(PROBLEM TO WORK ON): Check each line of the listing for the word "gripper" and report the ones that have it.
-=-=-
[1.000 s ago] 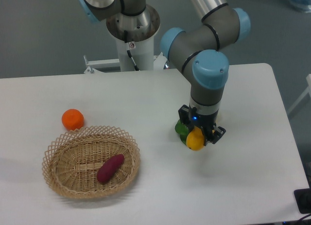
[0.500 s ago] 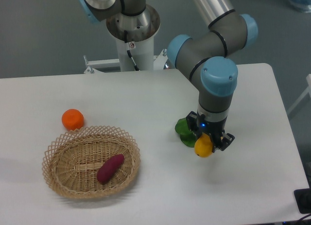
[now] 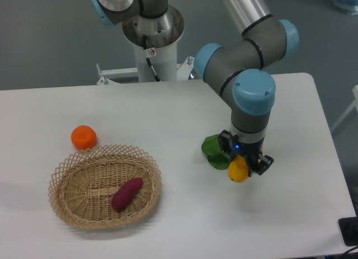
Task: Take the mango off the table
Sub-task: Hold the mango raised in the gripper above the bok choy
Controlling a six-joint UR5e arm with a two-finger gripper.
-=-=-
(THE ANSWER):
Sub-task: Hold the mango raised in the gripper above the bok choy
Controlling a six-joint UR5e arm with a two-finger gripper.

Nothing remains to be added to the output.